Chief among these risks is if there's an environmental constraint prevents the inland provinces from obtaining the same levels of income as the coastal provinces. The Solow model (on which convergence is based) does not take into account natural resources, so if natural resources run out this process of convergence could fall apart. This does not have to be a hard scientific constraint either -- public outcry against environmental destruction would have a similar effect. While I agree that China does face serious environmental challenges (particularly in air and water pollution), I don't think protests will play as large of a role that people suggest. Remember that the recent large scale environmental protests -- in Zhejiang against a petrochemical plant and in Guangdong against a nuclear plant -- have taken place in the richer coast. Therefore inland China still has a way to go before this environmental constraint becomes more severe.
Others may raise the issue that the Chinese provincial data are a dangerous form of "science fiction". Indeed, it is a bit peculiar as the sum of all the provincial GDP numbers does not equal the total national GDP. But as Princeton professor Gregory Chow notes, while year to year GDP growth rates may be easy to manipulate, levels are not. Since the levels are recollected every year, measurement errors accumulate and therefore any kind of fake data becomes unsustainable. As a result, I focused on a 10 year average growth rate to resolve the issue of year to year measurement errors. Moreover, a recent San Francisco Fed economic letter found that national Chinese data seems to be accurate and consistent with a wide variety of indicators. Thus it seems doubtful that the main convergence result was just the result of data manipulation.

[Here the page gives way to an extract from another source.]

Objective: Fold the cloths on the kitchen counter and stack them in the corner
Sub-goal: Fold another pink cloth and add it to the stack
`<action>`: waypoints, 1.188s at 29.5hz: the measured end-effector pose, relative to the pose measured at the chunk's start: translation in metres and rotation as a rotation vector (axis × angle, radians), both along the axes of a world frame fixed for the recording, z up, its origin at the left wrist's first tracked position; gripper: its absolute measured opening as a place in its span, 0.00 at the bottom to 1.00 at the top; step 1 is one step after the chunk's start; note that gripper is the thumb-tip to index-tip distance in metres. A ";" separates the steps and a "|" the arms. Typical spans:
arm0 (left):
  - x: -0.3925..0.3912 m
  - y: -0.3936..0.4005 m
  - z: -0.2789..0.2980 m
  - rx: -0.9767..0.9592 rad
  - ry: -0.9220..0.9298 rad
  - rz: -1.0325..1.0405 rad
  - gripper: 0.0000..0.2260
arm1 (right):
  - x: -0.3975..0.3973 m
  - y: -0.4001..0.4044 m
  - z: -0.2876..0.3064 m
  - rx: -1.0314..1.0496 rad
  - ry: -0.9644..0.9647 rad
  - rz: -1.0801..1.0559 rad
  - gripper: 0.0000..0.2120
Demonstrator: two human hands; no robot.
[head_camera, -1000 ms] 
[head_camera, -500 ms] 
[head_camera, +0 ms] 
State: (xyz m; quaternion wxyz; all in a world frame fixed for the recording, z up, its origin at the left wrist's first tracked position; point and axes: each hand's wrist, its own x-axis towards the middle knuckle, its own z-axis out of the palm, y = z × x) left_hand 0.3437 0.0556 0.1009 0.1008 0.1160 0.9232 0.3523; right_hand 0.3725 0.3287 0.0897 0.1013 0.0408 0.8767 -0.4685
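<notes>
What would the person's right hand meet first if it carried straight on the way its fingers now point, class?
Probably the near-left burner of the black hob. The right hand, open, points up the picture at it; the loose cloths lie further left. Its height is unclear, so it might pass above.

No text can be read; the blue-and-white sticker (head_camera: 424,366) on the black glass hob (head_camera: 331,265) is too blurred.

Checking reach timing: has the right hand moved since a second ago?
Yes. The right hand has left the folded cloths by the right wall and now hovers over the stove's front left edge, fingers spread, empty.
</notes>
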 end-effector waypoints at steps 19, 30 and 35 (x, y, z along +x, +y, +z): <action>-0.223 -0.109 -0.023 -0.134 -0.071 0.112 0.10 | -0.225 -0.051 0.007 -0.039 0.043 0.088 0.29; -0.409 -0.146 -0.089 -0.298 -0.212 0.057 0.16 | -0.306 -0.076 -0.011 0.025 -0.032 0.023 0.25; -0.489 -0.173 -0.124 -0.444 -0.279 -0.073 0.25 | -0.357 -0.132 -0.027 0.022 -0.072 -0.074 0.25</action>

The bottom line is that China's great size means that attention needs to be paid to the individual provinces. On the basis of the provincial levels of growth, I am left quite optimistic about the future of Chinese growth.
If you want to try and replicate it (please do), just consult the public dropbox folder. The workflow goes from running all the STATA do files first and then transitioning into solowQz.R file to draw all the pictures. I have also included a Makefile to go through this workflow. (A Makefile executes all the code in order according to the dependencies. If you plan on doing any major work with code you really should learn a little bit on how to use them)
The one interesting methodological issue was how I used convergence to forecast future provincial growth. What I did was run a weighted least squares regression of average growth rate against initial log income, in which data was weighted by population and the estimator minimized the sum of weighted square residuals. On the basis of this regression, I assumed that the same relationship between initial income and growth continued into the next ten years and constructed measures of what growth should look like. After I had per capita income estimates, I assumed that population in each province would stay, and on this basis calculated total real GDP numbers by adding up the GDP in each province.
I had a fun time drawing the maps as well. I used R to interface with the GADM databases, and you can look at the code in chinaMap.R to get a better idea of what's going on.
If there are any more questions on code, please reach out. My email can be found on my About Me page.
*Guangxi and Guangdong literally translate to the western and eastern expanses, respectively. They are really are two sides of a lingual coin.